Aubrey lo oía todo con un horror más fácil de imaginar que de describir. La
mañana fatal llegó muy deprisa; el ruido de los numerosos carruajes retumbó en
sus tímpanos. Casi deliraba de rabia. Por fortuna la curiosidad de los criados
encargados de vigilarle pudo más que su celo en el cumplimiento de su deber, y
se fueron alejando uno tras otro, dejándole imprudentemente al cuidado de una
mujer vieja y sin fuerza. Aprovechó ávidamente la ocasión, y de un solo salto
salió de su apartamento; al instante siguiente se encontraba en el salón, donde
estaba ya reunido casi todo el mundo. Lord Ruthwen fue el primero en verle. Se
acercó de inmediato a Aubrey y asiendo su brazo por la fuerza, lo arrastró fuera
de la estancia, incapaz de hablar, de rabia. Cuando estuvieron en la escalera, Lord
Ruthwen le murmuró estas palabras al oído: "Recuerda tu juramento, y entérate
bien de que tu hermana, si no se convierte en mi esposa hoy mismo, está
deshonrada; la virtud de las mujeres es frágil..." Tras estas pocas palabras, lo
lanzó violentamente a manos de los criados encargados de vigilarle, los cuales,
al darse cuenta de su fuga, habían corrido en su búsqueda.
Aubrey, que no se encontraba en estado de sostener el peso de su propio
cuerpo, en un esfuerzo extraordinario por exhalar su furiosa desesperación se
rompió un vaso de la garganta y, bañado en su sangre, fue transportado a la
cama.
Dejaron a su hermana en la ignorancia de lo que acababa de ocurrir, pues
por desgracia estaba fuera del salón cuando él había entrado en él. Se celebró la
ceremonia, y los esposos abandonaron Londres en seguida.

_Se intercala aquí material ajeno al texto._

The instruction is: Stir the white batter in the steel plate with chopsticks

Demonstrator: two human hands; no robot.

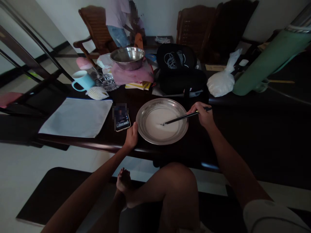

El estado de debilidad de Aubrey aumentaba rápidamente; y la vasta
cantidad de sangre que había perdido reveló a no mucho tardar los indicios de
una muerte inminente. Hizo llamar a sus tutores, y, cuando la rabia que casi lo
había asfixiado se apaciguó un poco y sonó la medianoche, les contó con calma
lo que el lector acaba de leer y expiró en el instante de concluir su relato.
Los tutores se apresuraron a volar en auxilio de Miss Aubrey, pero llegaron
demasiado tarde: Lord Ruthwen había desaparecido, y la sangre de su
infortunada compañera había saciado la sed de un vampiro.